▶ YOUR TASK
Among the records below, find the lines with the word "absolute" and copy them.

▶ EXERCISE DATA
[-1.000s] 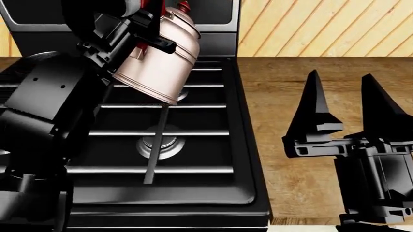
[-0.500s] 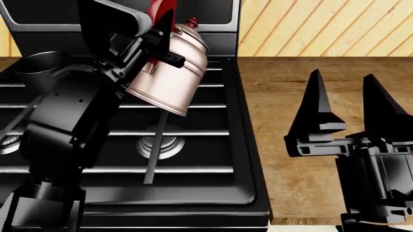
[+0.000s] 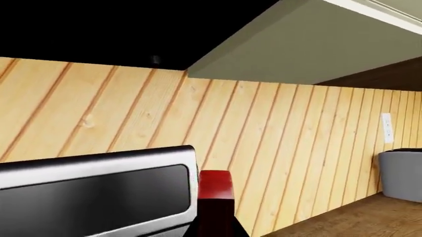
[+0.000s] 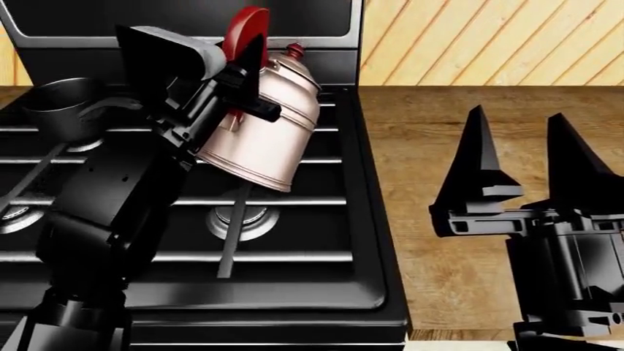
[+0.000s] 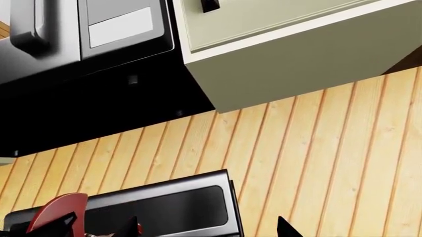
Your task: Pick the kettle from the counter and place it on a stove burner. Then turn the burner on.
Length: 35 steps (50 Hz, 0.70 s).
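- The tall silvery-pink metal kettle (image 4: 263, 128) with the red curved handle (image 4: 242, 33) hangs in the air above the black gas range (image 4: 292, 292), tilted, its base leaning toward the right side of the stove and clear of the black grate bars (image 4: 244, 201).
- My left jaws (image 4: 244, 69) are clenched on that red handle, just under its arch; the red lid knob (image 4: 289, 50) pokes out beside them.
- Directly below and slightly toward me sits a round silvery gas burner head (image 4: 241, 219) under the grate, uncovered, with open grate all around it.
- A small dark saucepan (image 4: 63, 108) stands on the rear left of the range, near my left forearm but apart from the kettle.
- The range's right edge runs just beside the kettle's base; past it lies the brown wood-grain worktop (image 4: 439, 124), bare between that edge and my right jaws (image 4: 522, 157).
- My right jaws are released, both black fingers spread and pointing up over the worktop, well apart from the stove.
- From my left wrist I see only the red handle tip (image 3: 216, 185), the range's back panel (image 3: 99, 190) and the slatted wood wall (image 3: 283, 148).
- A grey container (image 3: 402, 173) stands at the far end of the worktop.
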Tool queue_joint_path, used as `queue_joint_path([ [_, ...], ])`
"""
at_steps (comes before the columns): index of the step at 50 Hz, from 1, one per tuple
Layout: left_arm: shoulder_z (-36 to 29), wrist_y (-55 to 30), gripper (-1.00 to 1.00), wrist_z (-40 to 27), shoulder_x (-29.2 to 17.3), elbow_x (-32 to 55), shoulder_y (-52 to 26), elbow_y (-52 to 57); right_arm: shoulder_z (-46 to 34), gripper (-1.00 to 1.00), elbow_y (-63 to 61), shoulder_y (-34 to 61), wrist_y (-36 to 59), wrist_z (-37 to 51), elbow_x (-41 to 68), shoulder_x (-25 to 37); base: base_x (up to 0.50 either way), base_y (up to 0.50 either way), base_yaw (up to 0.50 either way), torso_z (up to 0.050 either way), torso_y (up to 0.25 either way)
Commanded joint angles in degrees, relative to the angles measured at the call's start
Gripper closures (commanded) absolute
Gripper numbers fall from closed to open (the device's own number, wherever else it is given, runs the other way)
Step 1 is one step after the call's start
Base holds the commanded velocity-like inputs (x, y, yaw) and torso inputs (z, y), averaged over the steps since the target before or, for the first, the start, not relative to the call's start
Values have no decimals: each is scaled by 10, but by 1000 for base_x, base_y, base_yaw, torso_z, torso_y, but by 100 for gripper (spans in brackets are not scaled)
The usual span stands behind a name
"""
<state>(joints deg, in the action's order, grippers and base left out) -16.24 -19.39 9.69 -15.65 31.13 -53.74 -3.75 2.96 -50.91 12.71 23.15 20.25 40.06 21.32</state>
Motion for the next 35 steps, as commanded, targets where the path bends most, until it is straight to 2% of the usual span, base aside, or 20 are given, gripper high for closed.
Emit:
queue_joint_path([
  [1,10,1,100,-14,-9,17,39,39,-5,-100,0,-1,-2,2,-1,2,0,0,0,0,0],
  [20,36,13,100,-43,-35,35,138,85,-11,-100,-5,-2,-4,8,0,6,0,0,0,0,0],
  [35,39,-24,100,-80,-60,80,202,242,-12,-100,4,-2,-12,8,2,8,0,0,0,0,0],
])
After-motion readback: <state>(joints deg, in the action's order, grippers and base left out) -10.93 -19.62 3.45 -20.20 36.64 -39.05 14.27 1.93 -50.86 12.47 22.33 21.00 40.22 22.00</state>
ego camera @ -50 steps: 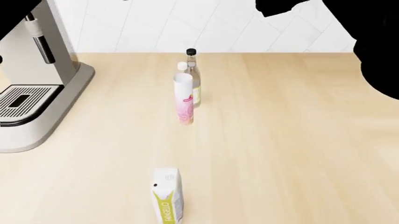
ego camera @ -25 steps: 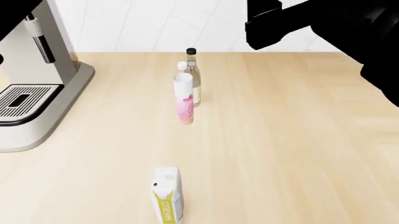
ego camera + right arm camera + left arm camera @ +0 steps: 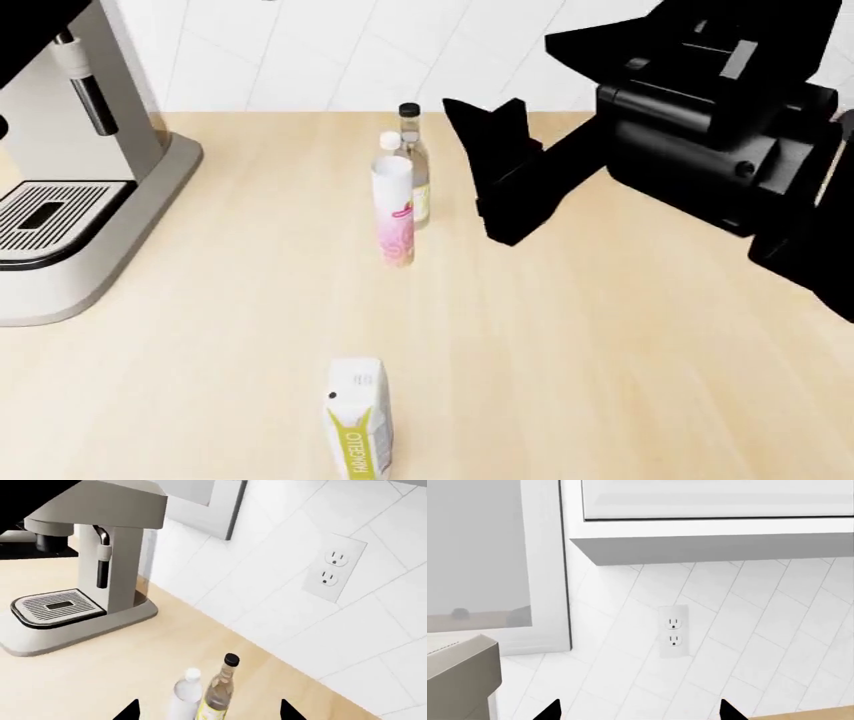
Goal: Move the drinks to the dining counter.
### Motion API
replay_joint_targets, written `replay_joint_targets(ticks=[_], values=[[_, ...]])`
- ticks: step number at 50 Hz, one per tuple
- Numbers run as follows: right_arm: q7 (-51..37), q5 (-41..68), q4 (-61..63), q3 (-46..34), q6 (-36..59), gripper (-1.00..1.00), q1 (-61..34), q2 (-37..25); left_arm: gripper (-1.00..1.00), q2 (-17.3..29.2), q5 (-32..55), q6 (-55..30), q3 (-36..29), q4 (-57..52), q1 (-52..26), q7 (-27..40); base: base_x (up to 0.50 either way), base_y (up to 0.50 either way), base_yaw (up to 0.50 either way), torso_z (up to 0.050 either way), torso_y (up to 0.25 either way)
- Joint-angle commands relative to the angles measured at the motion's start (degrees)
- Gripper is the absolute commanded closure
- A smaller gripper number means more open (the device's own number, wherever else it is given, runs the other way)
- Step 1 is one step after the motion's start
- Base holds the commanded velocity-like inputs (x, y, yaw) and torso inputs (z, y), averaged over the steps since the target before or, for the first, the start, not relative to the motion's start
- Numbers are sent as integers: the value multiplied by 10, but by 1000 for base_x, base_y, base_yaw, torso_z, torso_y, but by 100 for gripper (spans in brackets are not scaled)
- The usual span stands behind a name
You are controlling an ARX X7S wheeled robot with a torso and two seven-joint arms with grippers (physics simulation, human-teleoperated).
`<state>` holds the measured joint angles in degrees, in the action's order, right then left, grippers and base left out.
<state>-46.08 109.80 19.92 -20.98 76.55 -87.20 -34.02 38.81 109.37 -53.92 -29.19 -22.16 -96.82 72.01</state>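
Altogether, three drinks: carton (image 3: 359, 432), two bottles (image 3: 392, 212).

Matte black all over, with no markings, cables or screws to be made out. Right arm (image 3: 721, 130) built of blocky, angular housings with flat facets and hard edges, one boxy segment carrying a raised rectangular block on top. Right gripper (image 3: 501, 175) likewise black, ending in two broad, tapering fingers (image 3: 487, 130) with pointed tips. Left gripper (image 3: 637, 712) seen only as two small black pointed fingertips (image 3: 550, 711). Black bulk of the left arm (image 3: 34, 30) featureless, pure silhouette.
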Motion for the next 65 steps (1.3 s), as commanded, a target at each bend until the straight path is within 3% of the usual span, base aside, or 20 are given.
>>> replay_joint_targets(ticks=[1,26,65], values=[[32,60,26,-14,9,-100,7,2,-100,2,0,2,-3,0,-2,-1,0,0,0,0,0],[61,120,67,-40,-6,-100,15,19,-100,6,4,7,-7,-4,-4,1,0,0,0,0,0],[103,109,78,-93,2,-100,66,49,-100,8,-4,12,-19,-2,-3,-7,0,0,0,0,0]])
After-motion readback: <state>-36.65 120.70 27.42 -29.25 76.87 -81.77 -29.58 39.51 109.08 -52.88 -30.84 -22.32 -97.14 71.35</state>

▶ THE COMPLETED TASK
Gripper closures (commanded) absolute
- Gripper is the absolute commanded closure

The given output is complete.